▸ **Problem statement**: Of the entries below, restate word for word only the section that runs from the line with "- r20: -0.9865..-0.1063" to the line with "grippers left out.", counting both ends.
======== Study material
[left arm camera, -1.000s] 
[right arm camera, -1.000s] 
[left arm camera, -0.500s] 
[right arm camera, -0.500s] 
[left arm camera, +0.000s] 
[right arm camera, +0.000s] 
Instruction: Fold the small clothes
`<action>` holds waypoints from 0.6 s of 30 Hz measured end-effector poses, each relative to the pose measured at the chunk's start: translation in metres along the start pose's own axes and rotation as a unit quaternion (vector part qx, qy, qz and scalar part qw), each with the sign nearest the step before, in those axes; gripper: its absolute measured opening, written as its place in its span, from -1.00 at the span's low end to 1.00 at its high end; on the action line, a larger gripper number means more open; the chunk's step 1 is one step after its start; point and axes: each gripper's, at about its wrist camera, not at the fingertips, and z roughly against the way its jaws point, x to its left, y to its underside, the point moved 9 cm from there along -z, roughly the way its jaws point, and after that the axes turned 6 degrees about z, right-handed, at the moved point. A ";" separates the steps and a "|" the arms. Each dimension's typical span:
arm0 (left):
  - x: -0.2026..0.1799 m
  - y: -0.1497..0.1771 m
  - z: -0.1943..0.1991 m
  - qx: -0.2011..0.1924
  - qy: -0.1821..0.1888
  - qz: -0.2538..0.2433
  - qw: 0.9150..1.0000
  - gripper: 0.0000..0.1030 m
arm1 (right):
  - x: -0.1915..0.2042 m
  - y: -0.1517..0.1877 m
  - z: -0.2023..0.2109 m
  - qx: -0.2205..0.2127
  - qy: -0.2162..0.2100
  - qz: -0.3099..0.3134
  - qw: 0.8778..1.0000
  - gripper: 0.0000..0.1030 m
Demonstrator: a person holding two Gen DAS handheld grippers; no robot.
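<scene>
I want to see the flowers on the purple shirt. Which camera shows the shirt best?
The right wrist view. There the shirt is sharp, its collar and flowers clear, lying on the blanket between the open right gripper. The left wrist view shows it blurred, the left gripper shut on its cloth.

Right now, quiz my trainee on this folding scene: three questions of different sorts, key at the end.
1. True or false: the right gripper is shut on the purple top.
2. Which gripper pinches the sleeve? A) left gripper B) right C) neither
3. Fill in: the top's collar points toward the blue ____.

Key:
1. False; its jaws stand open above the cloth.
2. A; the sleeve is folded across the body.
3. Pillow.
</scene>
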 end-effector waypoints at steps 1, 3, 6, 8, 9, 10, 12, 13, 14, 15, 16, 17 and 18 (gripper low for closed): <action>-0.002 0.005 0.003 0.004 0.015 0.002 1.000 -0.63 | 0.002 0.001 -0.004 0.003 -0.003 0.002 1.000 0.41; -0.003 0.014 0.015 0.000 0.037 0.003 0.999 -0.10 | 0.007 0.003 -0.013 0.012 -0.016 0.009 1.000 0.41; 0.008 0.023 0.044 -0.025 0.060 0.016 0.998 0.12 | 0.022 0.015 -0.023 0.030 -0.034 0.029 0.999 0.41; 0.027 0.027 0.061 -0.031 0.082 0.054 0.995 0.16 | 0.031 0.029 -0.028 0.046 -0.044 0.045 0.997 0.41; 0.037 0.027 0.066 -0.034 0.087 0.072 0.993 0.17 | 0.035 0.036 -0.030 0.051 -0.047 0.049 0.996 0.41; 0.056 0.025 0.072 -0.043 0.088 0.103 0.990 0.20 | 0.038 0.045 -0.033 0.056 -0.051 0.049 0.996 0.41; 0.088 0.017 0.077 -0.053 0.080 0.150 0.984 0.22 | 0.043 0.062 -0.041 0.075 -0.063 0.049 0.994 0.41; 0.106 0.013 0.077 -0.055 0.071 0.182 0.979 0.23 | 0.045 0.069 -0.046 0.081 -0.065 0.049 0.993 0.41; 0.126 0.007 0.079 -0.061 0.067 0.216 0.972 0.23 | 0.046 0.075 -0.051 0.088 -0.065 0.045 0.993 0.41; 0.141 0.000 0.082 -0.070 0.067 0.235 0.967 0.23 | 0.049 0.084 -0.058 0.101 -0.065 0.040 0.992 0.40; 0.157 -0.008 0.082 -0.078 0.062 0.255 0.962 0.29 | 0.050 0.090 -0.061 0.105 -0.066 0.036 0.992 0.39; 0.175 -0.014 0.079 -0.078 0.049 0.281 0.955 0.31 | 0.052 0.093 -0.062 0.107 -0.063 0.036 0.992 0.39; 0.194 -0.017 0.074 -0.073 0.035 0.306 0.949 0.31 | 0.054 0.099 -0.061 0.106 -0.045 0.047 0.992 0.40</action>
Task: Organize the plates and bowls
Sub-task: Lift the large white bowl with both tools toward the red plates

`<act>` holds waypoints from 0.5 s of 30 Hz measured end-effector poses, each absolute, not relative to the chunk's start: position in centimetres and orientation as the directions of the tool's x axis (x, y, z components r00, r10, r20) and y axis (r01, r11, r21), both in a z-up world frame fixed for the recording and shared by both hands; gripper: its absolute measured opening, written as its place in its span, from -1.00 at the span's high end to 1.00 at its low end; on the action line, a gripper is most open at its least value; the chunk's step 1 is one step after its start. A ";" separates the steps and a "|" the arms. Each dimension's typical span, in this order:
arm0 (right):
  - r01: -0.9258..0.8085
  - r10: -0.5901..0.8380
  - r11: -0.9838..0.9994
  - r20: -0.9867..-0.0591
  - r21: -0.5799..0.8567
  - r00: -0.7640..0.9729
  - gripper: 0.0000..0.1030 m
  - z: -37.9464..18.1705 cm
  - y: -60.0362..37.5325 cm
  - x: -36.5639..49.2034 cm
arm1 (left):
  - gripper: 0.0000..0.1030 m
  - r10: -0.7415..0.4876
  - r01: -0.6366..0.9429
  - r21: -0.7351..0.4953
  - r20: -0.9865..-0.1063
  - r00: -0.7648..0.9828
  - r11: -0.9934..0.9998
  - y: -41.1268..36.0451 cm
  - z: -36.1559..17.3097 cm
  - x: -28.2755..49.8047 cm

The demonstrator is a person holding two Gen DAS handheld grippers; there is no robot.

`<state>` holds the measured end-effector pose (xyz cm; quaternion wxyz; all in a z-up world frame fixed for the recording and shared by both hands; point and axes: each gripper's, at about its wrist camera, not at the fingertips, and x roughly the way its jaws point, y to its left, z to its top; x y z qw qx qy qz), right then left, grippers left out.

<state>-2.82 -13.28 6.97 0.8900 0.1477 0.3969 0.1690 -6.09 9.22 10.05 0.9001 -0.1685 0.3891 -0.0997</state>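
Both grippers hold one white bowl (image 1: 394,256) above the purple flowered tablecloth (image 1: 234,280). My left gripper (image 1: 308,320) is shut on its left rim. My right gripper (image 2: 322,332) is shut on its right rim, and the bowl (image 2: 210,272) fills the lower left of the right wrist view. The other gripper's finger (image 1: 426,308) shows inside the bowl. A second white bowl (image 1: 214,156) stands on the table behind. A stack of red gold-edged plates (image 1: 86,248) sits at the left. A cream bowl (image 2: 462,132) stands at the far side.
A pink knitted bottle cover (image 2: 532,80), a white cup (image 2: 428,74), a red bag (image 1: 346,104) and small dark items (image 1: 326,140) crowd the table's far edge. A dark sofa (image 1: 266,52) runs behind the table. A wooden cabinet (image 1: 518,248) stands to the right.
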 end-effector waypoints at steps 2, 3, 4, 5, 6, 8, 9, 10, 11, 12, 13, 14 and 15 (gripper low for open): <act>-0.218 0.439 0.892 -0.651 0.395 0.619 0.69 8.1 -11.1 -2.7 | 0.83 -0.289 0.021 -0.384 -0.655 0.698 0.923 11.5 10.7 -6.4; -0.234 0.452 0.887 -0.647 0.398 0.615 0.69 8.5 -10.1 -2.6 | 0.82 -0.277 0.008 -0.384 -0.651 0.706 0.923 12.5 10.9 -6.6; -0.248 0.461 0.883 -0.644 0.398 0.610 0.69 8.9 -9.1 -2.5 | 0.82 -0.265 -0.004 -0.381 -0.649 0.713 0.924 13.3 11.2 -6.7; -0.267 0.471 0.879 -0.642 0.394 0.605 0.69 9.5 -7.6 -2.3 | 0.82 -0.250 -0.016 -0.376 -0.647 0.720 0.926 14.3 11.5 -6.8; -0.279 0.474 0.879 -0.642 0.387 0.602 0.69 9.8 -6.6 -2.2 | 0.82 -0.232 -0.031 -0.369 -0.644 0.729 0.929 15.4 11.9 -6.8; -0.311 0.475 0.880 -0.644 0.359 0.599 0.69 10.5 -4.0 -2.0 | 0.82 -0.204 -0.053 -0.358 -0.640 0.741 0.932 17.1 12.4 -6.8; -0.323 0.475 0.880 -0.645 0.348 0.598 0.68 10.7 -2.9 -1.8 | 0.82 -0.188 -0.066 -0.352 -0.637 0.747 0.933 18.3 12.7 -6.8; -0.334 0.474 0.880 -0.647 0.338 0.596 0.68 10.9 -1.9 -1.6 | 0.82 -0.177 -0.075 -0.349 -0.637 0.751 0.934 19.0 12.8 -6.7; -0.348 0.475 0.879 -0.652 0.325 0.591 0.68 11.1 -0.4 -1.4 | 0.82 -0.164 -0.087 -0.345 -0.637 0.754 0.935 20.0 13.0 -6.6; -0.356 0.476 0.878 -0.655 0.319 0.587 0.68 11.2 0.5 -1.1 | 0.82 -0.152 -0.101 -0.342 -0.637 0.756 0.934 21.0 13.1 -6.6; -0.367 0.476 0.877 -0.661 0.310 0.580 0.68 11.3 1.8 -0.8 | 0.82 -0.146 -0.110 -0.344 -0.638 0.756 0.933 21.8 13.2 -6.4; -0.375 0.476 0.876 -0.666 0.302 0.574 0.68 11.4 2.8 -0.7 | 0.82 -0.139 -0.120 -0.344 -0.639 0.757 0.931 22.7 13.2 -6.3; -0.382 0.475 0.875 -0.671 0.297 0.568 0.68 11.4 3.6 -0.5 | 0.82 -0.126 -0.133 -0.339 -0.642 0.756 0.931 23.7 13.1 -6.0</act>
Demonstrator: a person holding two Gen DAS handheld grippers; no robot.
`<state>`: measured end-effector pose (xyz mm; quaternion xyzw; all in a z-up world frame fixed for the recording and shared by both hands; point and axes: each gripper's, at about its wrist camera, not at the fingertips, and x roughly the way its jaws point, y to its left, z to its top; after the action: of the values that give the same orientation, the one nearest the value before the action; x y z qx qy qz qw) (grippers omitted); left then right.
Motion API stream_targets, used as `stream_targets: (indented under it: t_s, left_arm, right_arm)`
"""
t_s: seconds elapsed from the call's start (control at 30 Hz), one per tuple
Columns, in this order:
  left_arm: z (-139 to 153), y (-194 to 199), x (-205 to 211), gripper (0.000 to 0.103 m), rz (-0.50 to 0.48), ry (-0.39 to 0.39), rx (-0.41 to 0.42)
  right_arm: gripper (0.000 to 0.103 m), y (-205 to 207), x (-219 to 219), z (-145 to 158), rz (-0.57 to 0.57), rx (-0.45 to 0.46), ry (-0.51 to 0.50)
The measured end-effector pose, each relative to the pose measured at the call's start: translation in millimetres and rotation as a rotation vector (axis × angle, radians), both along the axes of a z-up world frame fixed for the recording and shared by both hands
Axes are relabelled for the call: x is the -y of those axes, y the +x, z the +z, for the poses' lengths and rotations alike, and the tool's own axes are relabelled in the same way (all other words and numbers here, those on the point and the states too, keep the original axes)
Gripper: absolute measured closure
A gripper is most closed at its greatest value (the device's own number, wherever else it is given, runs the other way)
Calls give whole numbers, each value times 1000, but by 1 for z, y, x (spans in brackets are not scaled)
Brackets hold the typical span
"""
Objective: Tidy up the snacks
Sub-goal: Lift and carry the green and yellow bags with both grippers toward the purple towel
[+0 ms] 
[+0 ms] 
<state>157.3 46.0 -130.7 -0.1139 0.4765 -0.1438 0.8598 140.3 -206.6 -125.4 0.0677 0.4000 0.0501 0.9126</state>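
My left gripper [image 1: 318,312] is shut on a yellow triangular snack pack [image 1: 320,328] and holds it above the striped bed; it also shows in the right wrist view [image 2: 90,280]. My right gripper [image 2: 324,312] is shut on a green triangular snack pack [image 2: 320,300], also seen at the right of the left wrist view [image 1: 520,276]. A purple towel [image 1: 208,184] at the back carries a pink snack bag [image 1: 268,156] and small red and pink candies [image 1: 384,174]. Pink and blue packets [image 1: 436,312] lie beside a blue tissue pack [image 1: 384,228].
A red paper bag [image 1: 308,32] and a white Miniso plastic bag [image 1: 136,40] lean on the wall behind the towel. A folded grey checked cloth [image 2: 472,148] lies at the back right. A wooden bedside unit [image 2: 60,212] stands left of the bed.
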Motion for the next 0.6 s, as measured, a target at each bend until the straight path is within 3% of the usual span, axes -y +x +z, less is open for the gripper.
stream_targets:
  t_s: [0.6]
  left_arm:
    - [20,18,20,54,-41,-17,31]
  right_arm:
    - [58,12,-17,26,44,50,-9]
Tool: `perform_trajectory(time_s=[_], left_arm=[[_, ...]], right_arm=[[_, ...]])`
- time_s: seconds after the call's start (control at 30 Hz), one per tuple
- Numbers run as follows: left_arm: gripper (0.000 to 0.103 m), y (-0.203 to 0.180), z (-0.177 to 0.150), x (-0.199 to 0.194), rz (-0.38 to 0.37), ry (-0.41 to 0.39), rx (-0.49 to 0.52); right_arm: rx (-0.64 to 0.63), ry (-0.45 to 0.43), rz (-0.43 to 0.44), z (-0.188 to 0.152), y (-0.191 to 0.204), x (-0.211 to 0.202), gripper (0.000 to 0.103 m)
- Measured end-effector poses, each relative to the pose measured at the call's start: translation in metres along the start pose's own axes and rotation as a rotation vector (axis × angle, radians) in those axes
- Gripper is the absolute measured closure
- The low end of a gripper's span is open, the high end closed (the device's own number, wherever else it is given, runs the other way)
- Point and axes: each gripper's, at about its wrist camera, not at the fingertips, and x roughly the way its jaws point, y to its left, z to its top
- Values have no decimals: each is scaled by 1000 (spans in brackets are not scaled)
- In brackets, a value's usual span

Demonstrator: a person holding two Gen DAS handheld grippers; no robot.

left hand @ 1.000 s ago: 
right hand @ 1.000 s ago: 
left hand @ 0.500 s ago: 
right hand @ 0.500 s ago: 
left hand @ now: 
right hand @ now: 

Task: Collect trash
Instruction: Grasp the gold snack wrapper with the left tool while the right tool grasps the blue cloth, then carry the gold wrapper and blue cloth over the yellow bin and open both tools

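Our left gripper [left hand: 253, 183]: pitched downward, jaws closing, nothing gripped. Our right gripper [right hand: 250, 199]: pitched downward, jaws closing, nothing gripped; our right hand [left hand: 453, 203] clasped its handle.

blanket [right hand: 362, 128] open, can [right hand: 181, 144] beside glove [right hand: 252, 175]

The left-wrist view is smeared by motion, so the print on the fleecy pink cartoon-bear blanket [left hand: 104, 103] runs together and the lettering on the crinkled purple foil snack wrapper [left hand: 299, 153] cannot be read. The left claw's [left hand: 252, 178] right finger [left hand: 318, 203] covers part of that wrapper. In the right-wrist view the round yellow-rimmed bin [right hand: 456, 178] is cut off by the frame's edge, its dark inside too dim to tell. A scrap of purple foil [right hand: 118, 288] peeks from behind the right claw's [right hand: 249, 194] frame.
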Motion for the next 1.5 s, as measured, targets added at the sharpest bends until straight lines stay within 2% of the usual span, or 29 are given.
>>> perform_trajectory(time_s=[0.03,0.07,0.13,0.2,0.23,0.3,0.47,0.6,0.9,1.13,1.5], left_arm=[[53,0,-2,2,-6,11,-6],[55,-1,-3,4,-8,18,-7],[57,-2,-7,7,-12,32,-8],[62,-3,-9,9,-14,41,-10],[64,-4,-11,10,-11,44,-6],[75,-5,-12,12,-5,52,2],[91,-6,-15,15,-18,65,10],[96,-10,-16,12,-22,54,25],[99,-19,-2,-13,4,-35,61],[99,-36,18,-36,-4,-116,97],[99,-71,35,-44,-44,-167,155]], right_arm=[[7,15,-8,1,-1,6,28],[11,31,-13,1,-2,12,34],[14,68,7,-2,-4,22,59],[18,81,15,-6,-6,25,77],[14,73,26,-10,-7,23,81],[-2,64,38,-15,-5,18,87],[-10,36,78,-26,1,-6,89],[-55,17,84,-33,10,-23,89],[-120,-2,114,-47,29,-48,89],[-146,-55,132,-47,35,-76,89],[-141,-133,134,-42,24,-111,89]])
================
▸ **Answer to this problem**:
  - r20: -0.9865..-0.1063
  - r00: -0.7648..0.9828
  - r11: -0.9934..0.9998
  - y: -41.1268..36.0451 cm
  - z: -36.1559..17.3097 cm
  - x: -28.2755..49.8047 cm

The demonstrator is a person holding two Gen DAS handheld grippers; there is no robot.

`<state>` holds the measured end-effector pose (xyz cm; quaternion wxyz; all in a z-up world frame fixed for the recording and shared by both hands; point and axes: each gripper's, at about its wrist camera, not at the fingertips, and x roughly the way its jaws point, y to its left, z to its top; x y z qw qx qy qz), right then left, grippers left out.

The answer given above is the complete response.